### What you need to do
Please copy each line of the records below that includes the word "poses".

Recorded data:
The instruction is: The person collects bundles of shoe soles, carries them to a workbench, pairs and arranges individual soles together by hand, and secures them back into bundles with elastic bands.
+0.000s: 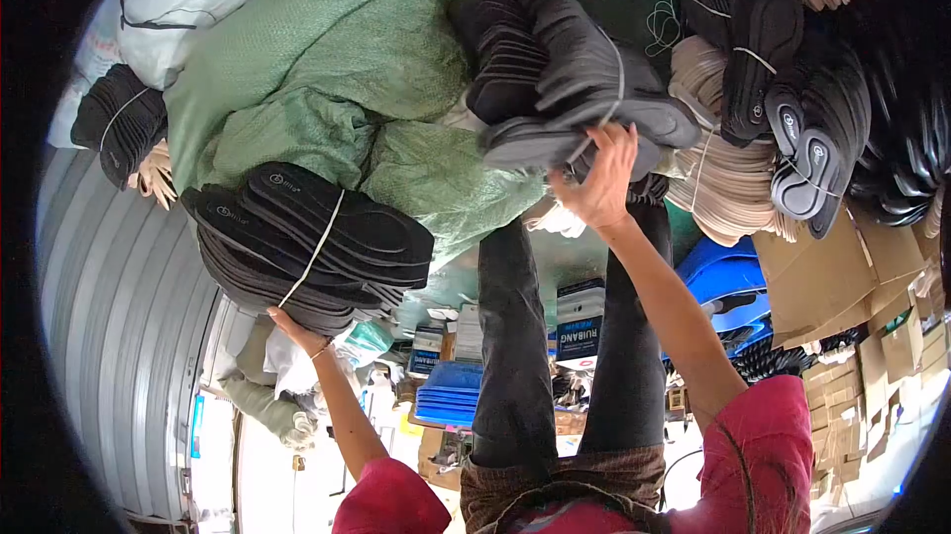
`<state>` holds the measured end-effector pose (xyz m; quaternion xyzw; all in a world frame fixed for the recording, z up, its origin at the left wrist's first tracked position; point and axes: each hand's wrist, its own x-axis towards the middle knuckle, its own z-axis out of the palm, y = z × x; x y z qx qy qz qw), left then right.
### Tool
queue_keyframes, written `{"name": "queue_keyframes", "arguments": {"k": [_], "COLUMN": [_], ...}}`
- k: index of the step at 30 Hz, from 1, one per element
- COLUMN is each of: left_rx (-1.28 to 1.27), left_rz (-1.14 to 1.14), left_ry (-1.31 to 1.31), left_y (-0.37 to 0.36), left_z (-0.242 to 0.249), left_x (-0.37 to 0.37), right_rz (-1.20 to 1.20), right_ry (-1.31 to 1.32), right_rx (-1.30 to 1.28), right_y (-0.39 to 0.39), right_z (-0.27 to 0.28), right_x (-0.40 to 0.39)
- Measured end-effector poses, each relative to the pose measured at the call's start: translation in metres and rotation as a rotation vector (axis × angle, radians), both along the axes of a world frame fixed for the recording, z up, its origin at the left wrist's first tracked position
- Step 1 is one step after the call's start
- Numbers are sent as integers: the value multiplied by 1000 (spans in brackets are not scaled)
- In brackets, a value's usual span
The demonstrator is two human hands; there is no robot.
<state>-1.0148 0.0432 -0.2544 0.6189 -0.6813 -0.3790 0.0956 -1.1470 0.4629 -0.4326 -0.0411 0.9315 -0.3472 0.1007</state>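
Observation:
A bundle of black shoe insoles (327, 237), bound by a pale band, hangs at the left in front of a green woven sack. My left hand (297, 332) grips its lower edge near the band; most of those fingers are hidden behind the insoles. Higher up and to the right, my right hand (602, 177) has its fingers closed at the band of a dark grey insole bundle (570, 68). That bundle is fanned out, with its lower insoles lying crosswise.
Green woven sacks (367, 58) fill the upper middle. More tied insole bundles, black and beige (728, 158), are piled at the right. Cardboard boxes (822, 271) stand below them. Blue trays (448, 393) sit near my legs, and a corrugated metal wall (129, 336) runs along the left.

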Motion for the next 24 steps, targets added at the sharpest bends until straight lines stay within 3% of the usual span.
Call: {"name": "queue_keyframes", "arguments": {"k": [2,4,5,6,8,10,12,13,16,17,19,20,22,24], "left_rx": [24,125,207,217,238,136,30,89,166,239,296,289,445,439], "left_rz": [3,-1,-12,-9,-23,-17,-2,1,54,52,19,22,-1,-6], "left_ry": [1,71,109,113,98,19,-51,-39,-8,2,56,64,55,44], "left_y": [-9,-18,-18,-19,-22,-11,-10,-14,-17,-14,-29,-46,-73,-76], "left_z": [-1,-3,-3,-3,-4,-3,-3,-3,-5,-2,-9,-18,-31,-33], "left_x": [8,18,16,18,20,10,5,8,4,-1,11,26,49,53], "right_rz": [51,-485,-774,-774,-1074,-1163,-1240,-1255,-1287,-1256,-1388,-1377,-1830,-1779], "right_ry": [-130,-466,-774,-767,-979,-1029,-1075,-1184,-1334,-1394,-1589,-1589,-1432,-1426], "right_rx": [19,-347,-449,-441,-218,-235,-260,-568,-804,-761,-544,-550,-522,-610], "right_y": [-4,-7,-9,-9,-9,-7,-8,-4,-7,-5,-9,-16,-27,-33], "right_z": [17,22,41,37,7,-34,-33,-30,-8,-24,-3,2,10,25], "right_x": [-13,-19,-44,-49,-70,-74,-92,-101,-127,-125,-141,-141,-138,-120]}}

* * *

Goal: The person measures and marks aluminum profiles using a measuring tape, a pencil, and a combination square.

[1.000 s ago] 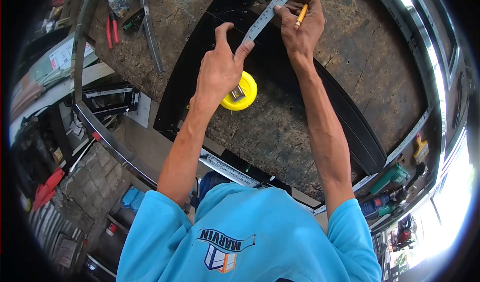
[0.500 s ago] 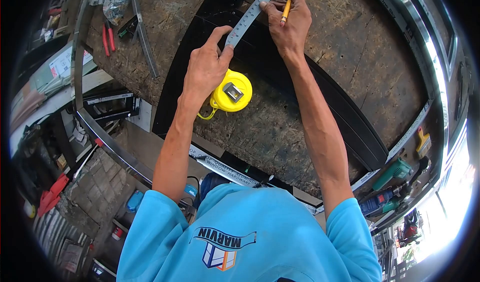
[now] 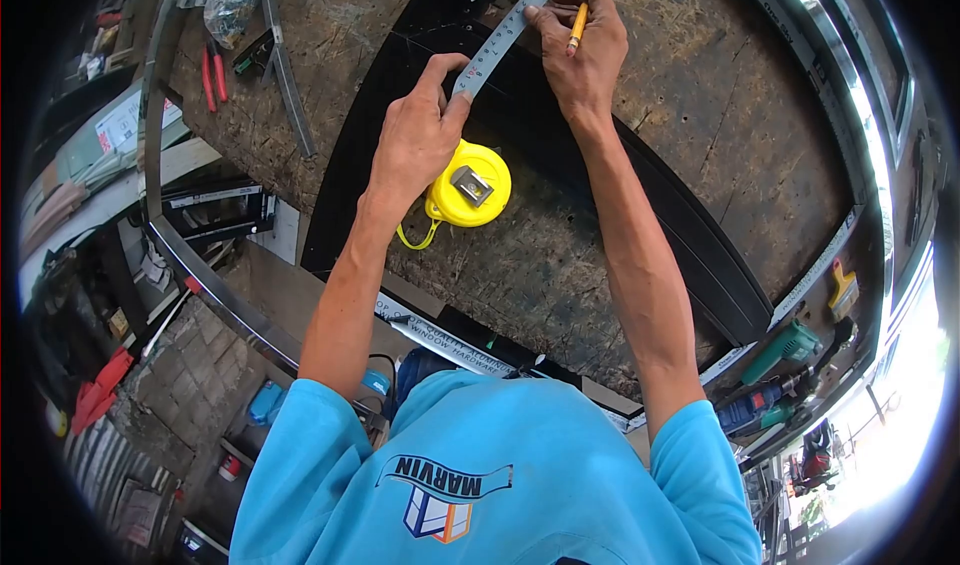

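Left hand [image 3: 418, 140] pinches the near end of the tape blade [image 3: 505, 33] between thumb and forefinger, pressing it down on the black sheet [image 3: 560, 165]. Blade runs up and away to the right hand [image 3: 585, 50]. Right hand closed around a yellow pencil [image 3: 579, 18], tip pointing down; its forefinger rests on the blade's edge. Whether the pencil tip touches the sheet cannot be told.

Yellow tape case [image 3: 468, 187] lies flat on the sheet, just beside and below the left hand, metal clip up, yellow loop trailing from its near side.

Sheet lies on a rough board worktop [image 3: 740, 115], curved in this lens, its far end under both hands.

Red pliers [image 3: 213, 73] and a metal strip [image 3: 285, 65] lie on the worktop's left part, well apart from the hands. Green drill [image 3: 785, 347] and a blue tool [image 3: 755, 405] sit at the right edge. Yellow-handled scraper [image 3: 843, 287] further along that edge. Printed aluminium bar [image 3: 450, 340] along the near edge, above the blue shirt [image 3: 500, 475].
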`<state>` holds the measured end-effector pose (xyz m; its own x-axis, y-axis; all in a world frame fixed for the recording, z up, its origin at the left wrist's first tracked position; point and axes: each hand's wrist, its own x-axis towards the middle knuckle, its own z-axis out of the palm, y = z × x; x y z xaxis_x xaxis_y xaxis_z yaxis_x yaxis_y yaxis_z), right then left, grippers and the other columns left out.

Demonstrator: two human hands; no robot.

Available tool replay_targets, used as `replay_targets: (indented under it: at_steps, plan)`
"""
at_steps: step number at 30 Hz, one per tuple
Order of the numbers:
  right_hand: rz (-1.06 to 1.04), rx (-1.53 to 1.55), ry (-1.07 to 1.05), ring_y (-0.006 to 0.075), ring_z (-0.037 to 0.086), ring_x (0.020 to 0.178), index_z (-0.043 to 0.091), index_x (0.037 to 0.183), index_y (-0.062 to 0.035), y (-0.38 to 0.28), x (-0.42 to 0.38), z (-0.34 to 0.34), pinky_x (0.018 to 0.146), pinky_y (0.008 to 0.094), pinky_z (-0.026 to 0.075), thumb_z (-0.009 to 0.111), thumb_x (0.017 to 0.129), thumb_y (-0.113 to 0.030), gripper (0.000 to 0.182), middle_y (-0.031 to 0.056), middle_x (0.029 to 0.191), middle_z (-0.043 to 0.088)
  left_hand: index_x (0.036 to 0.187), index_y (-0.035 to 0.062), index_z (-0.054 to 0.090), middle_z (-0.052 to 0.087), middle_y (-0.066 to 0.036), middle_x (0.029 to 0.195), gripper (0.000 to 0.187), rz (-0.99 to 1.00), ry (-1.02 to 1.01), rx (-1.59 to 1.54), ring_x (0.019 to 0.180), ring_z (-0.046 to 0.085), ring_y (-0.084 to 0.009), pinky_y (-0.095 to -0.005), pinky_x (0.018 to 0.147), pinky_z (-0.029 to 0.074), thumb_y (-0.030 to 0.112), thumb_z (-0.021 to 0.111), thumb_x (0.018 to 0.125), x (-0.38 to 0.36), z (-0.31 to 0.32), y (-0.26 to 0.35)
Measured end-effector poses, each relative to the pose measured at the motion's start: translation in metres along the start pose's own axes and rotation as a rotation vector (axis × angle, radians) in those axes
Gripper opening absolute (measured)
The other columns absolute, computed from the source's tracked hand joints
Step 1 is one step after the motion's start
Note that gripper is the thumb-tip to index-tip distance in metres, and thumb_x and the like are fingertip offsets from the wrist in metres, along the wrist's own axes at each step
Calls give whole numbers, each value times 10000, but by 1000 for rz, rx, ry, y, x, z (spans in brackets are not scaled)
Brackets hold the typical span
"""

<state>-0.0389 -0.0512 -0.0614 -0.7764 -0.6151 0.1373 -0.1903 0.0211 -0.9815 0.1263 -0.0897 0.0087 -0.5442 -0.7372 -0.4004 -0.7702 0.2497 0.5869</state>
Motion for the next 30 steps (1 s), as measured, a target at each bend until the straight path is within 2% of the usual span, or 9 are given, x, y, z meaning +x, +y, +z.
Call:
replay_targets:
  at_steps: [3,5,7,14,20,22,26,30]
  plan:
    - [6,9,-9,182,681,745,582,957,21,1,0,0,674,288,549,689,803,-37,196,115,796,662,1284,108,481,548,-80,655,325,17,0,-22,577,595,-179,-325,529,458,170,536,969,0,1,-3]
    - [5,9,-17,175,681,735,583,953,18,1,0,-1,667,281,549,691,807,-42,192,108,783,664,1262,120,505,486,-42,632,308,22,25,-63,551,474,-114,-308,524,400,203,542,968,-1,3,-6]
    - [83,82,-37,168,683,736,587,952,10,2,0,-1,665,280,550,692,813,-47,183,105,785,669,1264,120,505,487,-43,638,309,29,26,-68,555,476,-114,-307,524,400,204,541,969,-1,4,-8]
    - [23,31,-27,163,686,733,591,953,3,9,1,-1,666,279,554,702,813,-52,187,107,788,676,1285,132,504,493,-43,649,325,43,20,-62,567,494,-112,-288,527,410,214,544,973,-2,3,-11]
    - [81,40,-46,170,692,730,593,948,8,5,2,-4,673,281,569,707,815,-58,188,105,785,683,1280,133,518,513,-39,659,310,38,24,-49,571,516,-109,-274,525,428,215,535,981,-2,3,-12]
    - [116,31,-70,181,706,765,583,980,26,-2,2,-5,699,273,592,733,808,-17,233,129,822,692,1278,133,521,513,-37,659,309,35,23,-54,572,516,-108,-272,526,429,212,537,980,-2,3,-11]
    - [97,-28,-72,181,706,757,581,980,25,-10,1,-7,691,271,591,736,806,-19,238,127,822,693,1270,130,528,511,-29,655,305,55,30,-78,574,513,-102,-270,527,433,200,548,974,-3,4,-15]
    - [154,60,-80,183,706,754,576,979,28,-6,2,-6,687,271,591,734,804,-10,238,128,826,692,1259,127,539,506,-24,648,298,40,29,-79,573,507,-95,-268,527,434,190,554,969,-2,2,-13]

### Written response
- Measured end-effector poses, each relative to the pose measured at the call's start: translation in metres and rotation as a rotation vector (axis × angle, radians), both along the axes of a world frame fixed for the recording, z up, its origin at the left wrist's first tracked position
Measured end-effector poses, each relative to the pose measured at the motion's start: translation in metres along the start pose's own axes and rotation as a rotation vector (axis × angle, radians) in those axes

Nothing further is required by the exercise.